University of Florida Levin College of Law honors W. George Allen (JD 62) for being the first black graduate 50 years ago. In recent years however, black enrollment at UF Law has declined. Dean Jerry and other faculty look for ways to fix this drop and increase black students’ interest in the law.

From the article:
Dean Robert Jerry said in an email that the college’s budget is among the challenges it faces in recruiting black students. Budget constraints prevented it from offering scholarships to students in the 2012 entering class that were competitive with other law schools, he said.

He also pointed to a wider trend in the region. The number of black law school applicants in the southeastern U.S. declined 21 percent between 2010 and 2012 compared with a 14.5 decline nationally over the same time period, Jerry said.

Jerry has appointed a task force of faculty, students and alumni to recommend ways to increase the number of black and other minority students applying and graduating.

Jerry said in the email that events like the ones being held today bring attention to issues involving black students and allow the college to honor alumni “as we express our commitment to building upon their efforts and creating a broadly diverse and inclusive law school community.”

“Five Former Florida Governors Visit University of Florida” (Oct. 12, 2012, WCJB-TV)

This article is about the discussion between the five Florida governors during their visit to the Phillips Center for the Performing Arts sponsored by the Levin College of Law’s Florida Law Review.

From the article:
Dean of Levin College of Law at the University of Florida, Robert Jerry says, “the opportunity to hear the wisdom of these great leaders of our state and their advice for our students there’s no question this is something that we’ll remember for a long long time.”

Joseph Little
Emeritus Professor

“Joe Little: Merit retention: Judges and politics don’t mix” (Oct. 14, 2012, The Gainesville Sun)

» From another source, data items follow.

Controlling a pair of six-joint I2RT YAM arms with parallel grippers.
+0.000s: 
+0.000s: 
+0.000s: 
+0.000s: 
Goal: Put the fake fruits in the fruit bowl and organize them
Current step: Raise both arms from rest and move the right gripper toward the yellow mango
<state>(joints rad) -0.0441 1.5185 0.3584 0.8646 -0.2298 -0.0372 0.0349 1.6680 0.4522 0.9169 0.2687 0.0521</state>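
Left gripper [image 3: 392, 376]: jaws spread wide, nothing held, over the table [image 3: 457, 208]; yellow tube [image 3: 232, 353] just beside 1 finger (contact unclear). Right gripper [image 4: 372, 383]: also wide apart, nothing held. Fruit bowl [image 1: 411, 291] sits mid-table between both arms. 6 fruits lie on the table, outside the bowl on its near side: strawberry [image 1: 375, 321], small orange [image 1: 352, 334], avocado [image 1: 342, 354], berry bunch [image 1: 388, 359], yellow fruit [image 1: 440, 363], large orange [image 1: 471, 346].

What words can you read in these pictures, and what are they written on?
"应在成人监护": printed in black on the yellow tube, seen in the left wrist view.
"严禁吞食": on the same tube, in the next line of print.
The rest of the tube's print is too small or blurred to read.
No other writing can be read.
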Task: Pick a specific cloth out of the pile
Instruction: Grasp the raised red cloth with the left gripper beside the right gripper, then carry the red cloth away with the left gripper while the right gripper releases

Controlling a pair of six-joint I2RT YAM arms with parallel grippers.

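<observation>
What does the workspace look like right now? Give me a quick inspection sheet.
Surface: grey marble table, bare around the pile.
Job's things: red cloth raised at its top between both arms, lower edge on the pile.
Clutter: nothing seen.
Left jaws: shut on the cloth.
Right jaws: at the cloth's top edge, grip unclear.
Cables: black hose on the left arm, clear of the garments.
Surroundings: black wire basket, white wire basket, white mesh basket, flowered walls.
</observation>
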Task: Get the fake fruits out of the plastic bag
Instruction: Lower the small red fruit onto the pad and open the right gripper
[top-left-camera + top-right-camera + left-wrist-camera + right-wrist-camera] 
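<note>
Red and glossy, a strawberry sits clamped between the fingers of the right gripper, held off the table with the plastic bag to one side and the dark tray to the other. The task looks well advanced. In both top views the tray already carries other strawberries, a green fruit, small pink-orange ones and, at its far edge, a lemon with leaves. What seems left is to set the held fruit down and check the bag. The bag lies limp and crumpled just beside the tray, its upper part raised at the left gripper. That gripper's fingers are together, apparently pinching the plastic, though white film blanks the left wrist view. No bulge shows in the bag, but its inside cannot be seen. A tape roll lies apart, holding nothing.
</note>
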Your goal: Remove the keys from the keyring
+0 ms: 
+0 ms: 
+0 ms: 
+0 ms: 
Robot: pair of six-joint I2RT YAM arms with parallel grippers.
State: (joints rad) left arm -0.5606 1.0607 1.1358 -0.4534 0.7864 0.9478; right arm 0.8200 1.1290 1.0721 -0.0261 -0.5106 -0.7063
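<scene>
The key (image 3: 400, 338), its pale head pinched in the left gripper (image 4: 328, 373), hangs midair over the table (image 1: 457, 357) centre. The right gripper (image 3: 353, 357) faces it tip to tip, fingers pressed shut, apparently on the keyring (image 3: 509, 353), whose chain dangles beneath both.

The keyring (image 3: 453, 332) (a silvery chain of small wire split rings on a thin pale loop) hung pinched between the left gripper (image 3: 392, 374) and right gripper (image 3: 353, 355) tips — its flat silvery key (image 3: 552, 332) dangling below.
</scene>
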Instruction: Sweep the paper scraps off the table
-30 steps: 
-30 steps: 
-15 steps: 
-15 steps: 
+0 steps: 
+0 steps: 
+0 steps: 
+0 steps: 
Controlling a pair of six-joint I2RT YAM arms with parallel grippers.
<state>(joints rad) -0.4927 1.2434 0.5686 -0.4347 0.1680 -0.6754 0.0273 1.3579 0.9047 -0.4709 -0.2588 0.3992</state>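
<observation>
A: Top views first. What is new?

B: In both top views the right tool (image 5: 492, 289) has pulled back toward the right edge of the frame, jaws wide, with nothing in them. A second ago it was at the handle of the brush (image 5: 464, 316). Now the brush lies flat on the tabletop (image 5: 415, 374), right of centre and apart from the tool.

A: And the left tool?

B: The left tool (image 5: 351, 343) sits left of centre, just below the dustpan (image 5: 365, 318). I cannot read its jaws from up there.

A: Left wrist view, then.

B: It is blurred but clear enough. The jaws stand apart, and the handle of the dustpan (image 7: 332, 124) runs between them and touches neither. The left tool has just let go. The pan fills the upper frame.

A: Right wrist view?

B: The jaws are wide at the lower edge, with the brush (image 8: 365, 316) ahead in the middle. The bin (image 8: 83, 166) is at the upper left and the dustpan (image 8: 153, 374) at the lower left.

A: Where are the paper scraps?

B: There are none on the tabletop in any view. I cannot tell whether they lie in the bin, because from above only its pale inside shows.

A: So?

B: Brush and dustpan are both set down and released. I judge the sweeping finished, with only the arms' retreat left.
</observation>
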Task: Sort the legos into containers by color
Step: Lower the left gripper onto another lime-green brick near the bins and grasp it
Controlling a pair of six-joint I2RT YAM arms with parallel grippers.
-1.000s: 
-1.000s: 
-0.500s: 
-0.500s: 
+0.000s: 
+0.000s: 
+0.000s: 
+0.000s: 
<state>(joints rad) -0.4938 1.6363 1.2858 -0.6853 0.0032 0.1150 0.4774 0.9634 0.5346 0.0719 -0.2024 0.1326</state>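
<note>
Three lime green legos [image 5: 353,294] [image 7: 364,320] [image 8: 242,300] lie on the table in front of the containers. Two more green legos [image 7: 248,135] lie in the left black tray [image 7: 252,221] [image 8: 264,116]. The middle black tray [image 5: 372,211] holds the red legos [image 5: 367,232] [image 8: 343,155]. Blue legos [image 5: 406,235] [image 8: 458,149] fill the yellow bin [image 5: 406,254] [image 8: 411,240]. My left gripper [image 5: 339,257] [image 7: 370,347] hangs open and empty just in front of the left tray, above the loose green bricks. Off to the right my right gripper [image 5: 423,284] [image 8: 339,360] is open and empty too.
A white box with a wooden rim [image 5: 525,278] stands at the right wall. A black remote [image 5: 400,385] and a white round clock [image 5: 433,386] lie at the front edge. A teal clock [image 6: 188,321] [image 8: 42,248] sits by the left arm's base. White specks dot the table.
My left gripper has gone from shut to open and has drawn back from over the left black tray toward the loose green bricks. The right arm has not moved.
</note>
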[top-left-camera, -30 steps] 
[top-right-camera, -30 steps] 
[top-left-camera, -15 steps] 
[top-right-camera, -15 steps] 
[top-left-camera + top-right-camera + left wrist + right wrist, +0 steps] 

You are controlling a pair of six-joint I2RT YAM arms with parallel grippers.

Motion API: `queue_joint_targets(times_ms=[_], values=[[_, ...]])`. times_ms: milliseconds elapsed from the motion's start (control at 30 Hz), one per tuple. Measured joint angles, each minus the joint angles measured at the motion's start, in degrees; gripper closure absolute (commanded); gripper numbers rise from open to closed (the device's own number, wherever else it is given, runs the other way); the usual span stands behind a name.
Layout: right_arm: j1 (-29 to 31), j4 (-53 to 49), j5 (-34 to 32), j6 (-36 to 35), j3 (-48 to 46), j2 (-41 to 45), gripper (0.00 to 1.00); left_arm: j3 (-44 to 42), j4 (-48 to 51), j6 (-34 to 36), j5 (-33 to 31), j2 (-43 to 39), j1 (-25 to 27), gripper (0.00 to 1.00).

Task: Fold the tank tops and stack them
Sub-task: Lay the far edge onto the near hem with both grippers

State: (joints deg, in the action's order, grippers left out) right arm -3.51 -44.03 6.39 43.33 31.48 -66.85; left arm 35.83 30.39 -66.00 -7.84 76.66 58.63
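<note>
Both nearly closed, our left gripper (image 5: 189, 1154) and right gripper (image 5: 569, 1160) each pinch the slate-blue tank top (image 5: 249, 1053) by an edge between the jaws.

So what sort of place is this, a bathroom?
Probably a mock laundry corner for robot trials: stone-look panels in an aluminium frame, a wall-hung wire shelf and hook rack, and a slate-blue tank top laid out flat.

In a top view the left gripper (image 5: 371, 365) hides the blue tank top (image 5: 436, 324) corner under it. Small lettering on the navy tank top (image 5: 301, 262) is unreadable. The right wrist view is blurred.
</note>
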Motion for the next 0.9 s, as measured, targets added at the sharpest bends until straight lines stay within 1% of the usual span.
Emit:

Professor Little wrote an opinion column concerning the vote on whether to retain or dismiss three Florida Supreme Court judges, and why Florida voters often do not know or care regarding this particular issue.

From the article:
On Nov. 6, Florida electors will vote to retain or dismiss three Florida Supreme Court justices in a “merit retention election.” Many readers will have no basis to formulate a reasoned vote.

The past-president of the Florida Bar recently wrote, “90 percent of the participating voters do not understand what the term ‘judicial merit retention’ means.” This ignorance sends a troubling message. Why do we have these elections?

How to select and retain judges in Florida and elsewhere has a controversial history. The controversy is between a desire for judges to make decisions free of partisan biases and an urge to hold them accountable for decisions that stray too far from some measure of political legitimacy. The Florida “merit” system reaches a somewhat uneasy compromise between them.

In 33 years Florida voters have rejected no judge or justice in a retention election, and removal has been rare in other states with similar laws.